Reflexão
Prestes a dormir, à oração me recolho
E sinto, por sobre os ombros lassos
A paz inda ausente em meus passos
E a lágrima tão escassa em meu olho.
O sol fulgura no zênite. O corpo inda é vivo.
Leve sorriso esboço em meu rosto
E vou-me para o próximo sol posto
Com os sonhos, com os quais me incentivo.
Travo batalhas de manhã em manhã
E satisfaço-me, conquanto as parcas virtudes
De não mais vincular minhas vis atitudes
A mitológica figura de Satã.
Saio pelas ruas lúcido e vejo
Entre festas, bares, bebidas, o riso.
Será, então, essa a definição de paraíso
Do qual ferozmente me protejo?
E o prazer, que toda vida envenena?
Dissimula a alegria, e o bem estar dissimula?
Demônio voraz que, cupido, se intitula
De receita indispensável para uma vida plena!
E o gozo, prelibar do vício?
Estampado no corpo sensualista e avaro
Na ânsia do amor indescritível e raro,
Insula o tolo infeliz num precipício.
Como eu queria me ter furtado desse mal,
E por sobre a noite brasileira
Carregar, sem egoismo, a bandeira
Do bem, que é belo e imortal!
Como eu queria o invulgar e inocente
Riso de que fui portador um dia,
Sem carregar no peito agonia
E no lábio a peçonha de serpente.
Que resta-nos neste grabato de dor e de miséria?
Na lepra do egoismo, no sofrimento, no medo?
Qual, em suma, o grande e ignoto segredo
Da uníssona vivência da alma co'a matéria?
Cessada a reflexão, de volta ao leito
Fora a experiência onírica transportado.
Vi um homem a madeiro rude atado
E sangue, como rio, escorrendo-lhe pelo peito.
A nefanda multidão, incremente, gritava:
- "Desce da cruz, rei de Israel!
Não és enviado de Deus?
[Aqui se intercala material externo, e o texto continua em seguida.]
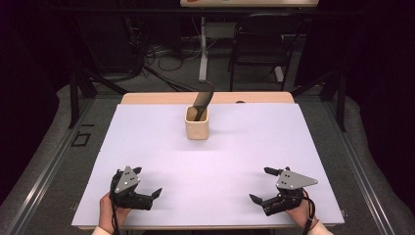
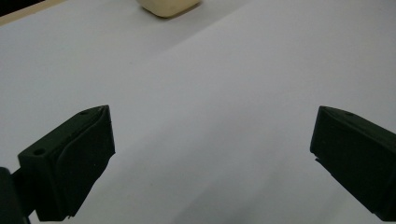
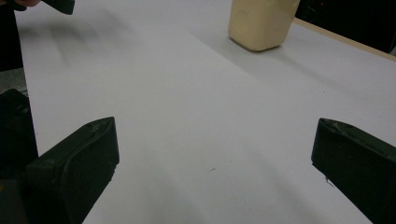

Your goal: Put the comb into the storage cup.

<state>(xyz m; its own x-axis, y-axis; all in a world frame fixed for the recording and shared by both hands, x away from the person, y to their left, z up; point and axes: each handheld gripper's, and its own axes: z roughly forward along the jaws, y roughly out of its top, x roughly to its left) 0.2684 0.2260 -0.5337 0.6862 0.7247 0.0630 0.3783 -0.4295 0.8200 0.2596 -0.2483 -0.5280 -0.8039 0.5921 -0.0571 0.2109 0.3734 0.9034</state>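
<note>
I am holding my left gripper [image 1: 146, 182] at the lower left of the high view and my right gripper [image 1: 266, 185] at the lower right, both hovering low over the near edge of the table, each with its jaws spread wide apart and nothing between them. The cup [image 1: 197, 122] is standing upright in the upper middle of that view, well apart from both grippers, with a dark utensil [image 1: 202, 100] leaning out of it toward the upper right. I judge that I am sitting at the very start of the work, with the reach not yet begun; the next move calls for carrying one gripper forward and up the sheet, lining its open jaws on either side of the slanting handle, and closing gently. The cup is looking matte and cream-coloured, squarish with rounded corners (its base shows at the top of the left gripper view [image 2: 169, 6] and, larger, in the right gripper view [image 3: 261, 24]). The utensil seems to be a flat, slightly curved dark piece, perhaps plastic, though I cannot tell its head inside the cup. The white sheet [image 1: 235, 147] is lying smooth and flat.
</note>
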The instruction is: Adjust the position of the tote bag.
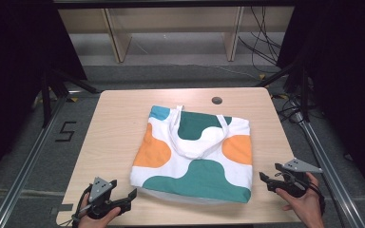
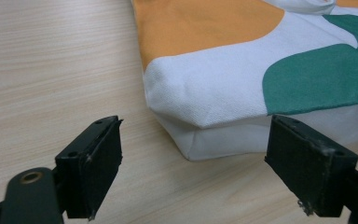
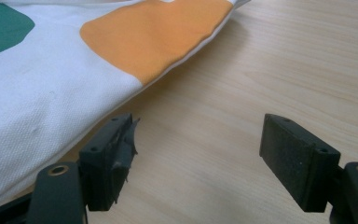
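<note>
tote bag (image 1: 195, 154) flat on table (image 1: 119, 128), handles folded on top; left gripper (image 2: 193, 158), right gripper (image 3: 198, 154) jaws apart, gripping nothing.

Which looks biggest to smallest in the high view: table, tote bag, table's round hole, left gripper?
1. Table, largest.
2. Tote bag, covering much of the tabletop's middle.
3. Left gripper, open at the near left edge; it sits nearer the camera, so it looks somewhat enlarged.
4. Round hole, smallest, near the far edge.

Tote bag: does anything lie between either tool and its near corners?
Nothing visible does. Bare table lies between the open left tool and the tote bag corner ahead of it. The open right tool sits beside the bag's edge, apart from it.
</note>
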Demonstrator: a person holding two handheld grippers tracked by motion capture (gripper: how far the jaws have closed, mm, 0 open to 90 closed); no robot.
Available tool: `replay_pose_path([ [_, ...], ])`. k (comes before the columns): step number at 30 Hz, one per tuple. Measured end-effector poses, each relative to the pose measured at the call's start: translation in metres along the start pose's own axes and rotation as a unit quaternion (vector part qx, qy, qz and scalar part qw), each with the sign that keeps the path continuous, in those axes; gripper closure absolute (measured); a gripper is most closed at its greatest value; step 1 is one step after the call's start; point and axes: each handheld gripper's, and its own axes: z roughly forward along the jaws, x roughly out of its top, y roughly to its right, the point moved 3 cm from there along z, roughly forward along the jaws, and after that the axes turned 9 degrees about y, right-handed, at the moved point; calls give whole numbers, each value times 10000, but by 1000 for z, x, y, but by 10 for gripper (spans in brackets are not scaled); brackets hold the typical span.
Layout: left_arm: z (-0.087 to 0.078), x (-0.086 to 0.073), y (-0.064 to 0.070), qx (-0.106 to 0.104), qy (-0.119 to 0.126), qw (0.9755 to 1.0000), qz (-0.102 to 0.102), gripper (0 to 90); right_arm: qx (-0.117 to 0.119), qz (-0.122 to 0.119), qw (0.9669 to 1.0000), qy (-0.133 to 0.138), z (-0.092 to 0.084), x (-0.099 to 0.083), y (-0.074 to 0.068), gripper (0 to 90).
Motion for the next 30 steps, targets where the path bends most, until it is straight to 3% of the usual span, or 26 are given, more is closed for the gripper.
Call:
replay_pose_path([
  [3, 0, 0, 0, -22, 24, 10000, 2, 182, -16, -70, 10000, 16, 1, 0, 0, 273],
  [4, 0, 0, 0, -12, 9, 10000, 24, 189, 47, -196, 9998, 74, 1, 1, 2, 273],
  [12, 3, -1, 2, -82, -19, 9998, 179, 280, 78, -234, 9996, 165, 0, 3, -1, 273],
  [13, 4, -1, 2, -114, -5, 9998, 177, 290, 114, -321, 9991, 250, -1, 5, -1, 274],
  [16, 5, -1, 2, -106, -47, 9997, 219, 293, 117, -217, 9994, 236, -1, 5, -4, 274],
  [22, 14, -1, 2, -139, -109, 9997, 164, 311, 171, -228, 9994, 182, -1, 6, -6, 274],
  [23, 15, 0, 4, -164, -80, 9998, 112, 322, 148, -289, 9993, 192, 0, 5, -5, 274],
  [28, 19, 1, 5, -288, -143, 9991, 279, 383, 165, -255, 9994, 187, 0, 5, -4, 274],
  [30, 23, 0, 6, -336, -163, 9991, 219, 425, 148, -255, 9994, 202, 1, 5, -6, 274],
])
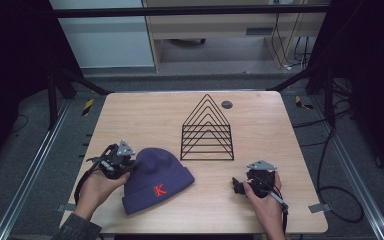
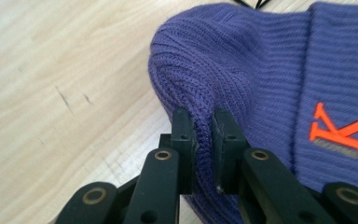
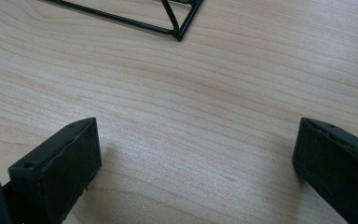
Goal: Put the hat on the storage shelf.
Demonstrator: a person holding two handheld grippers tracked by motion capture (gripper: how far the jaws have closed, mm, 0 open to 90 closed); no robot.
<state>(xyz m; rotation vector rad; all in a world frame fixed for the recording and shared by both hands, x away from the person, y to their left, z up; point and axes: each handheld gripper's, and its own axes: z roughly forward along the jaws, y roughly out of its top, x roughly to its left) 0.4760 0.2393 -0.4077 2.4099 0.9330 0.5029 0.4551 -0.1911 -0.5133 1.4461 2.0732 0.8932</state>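
The wooden table (image 1: 260,165) carries a black wire rack (image 1: 207,131) toward its far middle and a purple knit hat (image 1: 157,180) with an orange K lying on its near left part, well apart from the rack. The step in hand looks like lifting the hat by its crown, perhaps to bring it to the rack. The left gripper (image 2: 204,135) is clamped on a ridge of knit at the hat's rounded end, and its two pads (image 2: 184,140) pinch only a narrow fold. A grip that thin may slip as the soft fabric stretches, so the lift is best done slowly and straight up, watching that the fold does not creep out between the pads. The right gripper (image 3: 193,163) hangs over bare wood with its jaws spread wide and nothing between them; it is free to take the cuff side, though how much of the hat is already off the table is hard to judge from above.
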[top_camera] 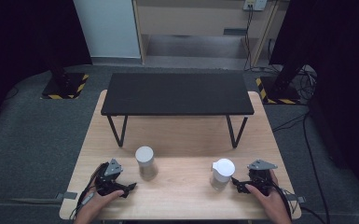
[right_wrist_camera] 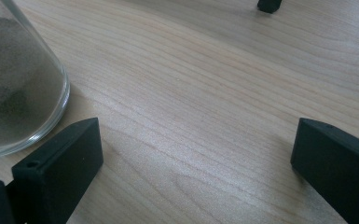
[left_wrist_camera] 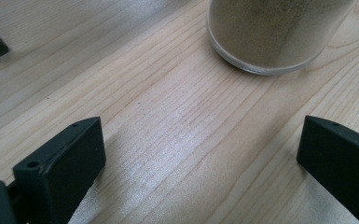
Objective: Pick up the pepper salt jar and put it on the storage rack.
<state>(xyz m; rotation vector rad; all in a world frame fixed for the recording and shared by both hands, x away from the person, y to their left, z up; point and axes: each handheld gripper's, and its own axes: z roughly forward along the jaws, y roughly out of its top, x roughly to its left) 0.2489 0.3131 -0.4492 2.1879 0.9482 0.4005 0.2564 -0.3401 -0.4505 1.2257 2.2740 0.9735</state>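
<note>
Two glass jars of sandy granules, upright on a pale wooden worktop (top_camera: 182, 196), each with a hand-held tool close by. Left tool (top_camera: 129, 188) low on the worktop with jaws spread wide and nothing between them; grey-lidded jar (top_camera: 145, 161) just beyond, at about 1 o'clock from the jaw tips, apart from both. In the left gripper view, that jar's base (left_wrist_camera: 275, 35) at 1 o'clock ahead of the open jaws, bare wood grain between. Right tool (top_camera: 237, 184) likewise at full spread and empty, pointing toward the centre of the worktop; white-lidded jar (top_camera: 222, 172) just beside it, at roughly 11 o'clock from the tips. In the right gripper view, that jar's curved glass wall (right_wrist_camera: 14, 93) hard by the left-hand jaw at 10 o'clock, outside the gap rather than within it; contact impossible to call from here. Long axis of both jars vertical, so probably a level, side-on approach with jaws straddling the glass. Each hand nearer its own jar, the right one much the closer. Black low shelf (top_camera: 177, 93) on thin metal legs across the far half of the worktop at 12 o'clock, well apart from both jars. One foot (right_wrist_camera: 269, 4) of that shelf at the top of the right gripper view. Nothing in the way between tools and jars.
</note>
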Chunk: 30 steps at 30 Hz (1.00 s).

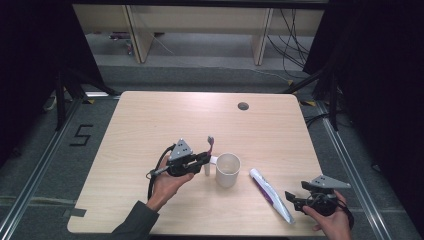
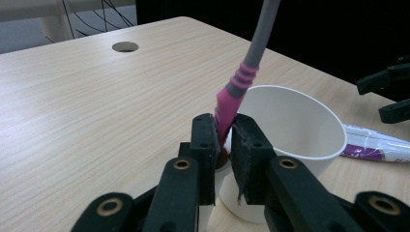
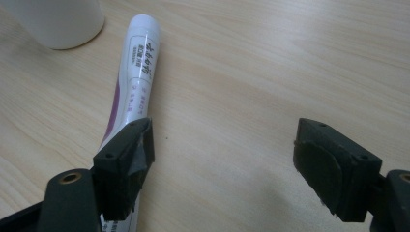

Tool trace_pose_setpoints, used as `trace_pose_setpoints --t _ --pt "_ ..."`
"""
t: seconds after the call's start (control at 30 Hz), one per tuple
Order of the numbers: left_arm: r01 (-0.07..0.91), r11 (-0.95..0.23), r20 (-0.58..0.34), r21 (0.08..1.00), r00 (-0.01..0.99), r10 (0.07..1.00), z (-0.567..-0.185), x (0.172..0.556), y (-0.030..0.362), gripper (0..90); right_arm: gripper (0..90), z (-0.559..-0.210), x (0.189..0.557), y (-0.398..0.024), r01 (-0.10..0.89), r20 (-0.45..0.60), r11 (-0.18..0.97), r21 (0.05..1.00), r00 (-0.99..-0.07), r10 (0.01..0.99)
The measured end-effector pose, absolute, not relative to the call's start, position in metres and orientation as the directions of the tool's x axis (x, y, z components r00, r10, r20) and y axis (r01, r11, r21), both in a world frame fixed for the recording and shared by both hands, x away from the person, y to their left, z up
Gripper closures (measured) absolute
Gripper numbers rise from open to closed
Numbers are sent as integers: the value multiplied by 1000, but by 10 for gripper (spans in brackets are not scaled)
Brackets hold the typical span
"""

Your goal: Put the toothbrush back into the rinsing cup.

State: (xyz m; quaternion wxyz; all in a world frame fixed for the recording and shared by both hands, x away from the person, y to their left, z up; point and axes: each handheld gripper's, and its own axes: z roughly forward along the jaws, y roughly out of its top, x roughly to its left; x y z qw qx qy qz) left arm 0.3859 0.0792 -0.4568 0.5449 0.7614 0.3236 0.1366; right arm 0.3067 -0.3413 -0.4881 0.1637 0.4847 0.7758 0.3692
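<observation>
My left gripper point(image 2: 223, 140) is clamped on the pink handle of the toothbrush point(image 2: 241, 82), which stands tilted, bristles up, just beside the white cup point(image 2: 300, 130) on the table point(image 1: 150, 125). My right gripper point(image 3: 225, 164) hangs spread wide over the table, one jaw above the toothpaste tube point(image 3: 138, 72) lying flat near the cup.

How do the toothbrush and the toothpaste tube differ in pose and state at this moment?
The toothbrush stands nearly upright, head up, while the toothpaste tube lies flat on the table. The toothbrush is clamped between the left gripper's jaws beside the white cup; the toothpaste tube is not gripped, with the right gripper open over its end. The toothbrush is pink and grey; the toothpaste tube is white with purple. Both are close to the cup.
</observation>
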Motion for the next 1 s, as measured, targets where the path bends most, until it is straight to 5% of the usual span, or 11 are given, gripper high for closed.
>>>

Cumpri, pois, teu papel!
- Cura-te as feridas como a dos outros curava!"
E em meio ao povo tresloucado, pusilânime,
Destoando das ofensas dardejadas ao cordeiro,
O sentimento mais real, sublime e verdadeiro
Em lágrimas, por senhoras, ante a cruz infame.
Para dessedentar o condenado, vinagre trazem.
Tanto ódio manifesto eu nunca havia visto.
Em resposta, exclama, súplice, O Cristo
- "Perdoa-os, Pai, pois não sabem o que fazem!"
Frente ao lúgubre quadro, em estupefação e horror
Encontrava-me. O coração palpitava, quando
Num ímpeto, vi-me também condenando
A mais impoluta expressão do amor.
Assustei-me com o ato, e desperto
No corpo, em suores, em tensões,
Imerso num mar ignoto de emoções,
As quais eu não saberia descrever ao certo.
O fenômeno sui generis tocou-me fundo.
Conquanto a história não me fosse desconhecida
Sentia-a como parte precípua de minha vida,
Por conseguinte, causa das mazelas do mundo.
Esforço dispendo e muito pouco compreendo
Da mensagem, ante meu clamor egoico.
Confesso que a atitude daquele homem estoico
Motiva-me, embora as dores, a continuar vivendo.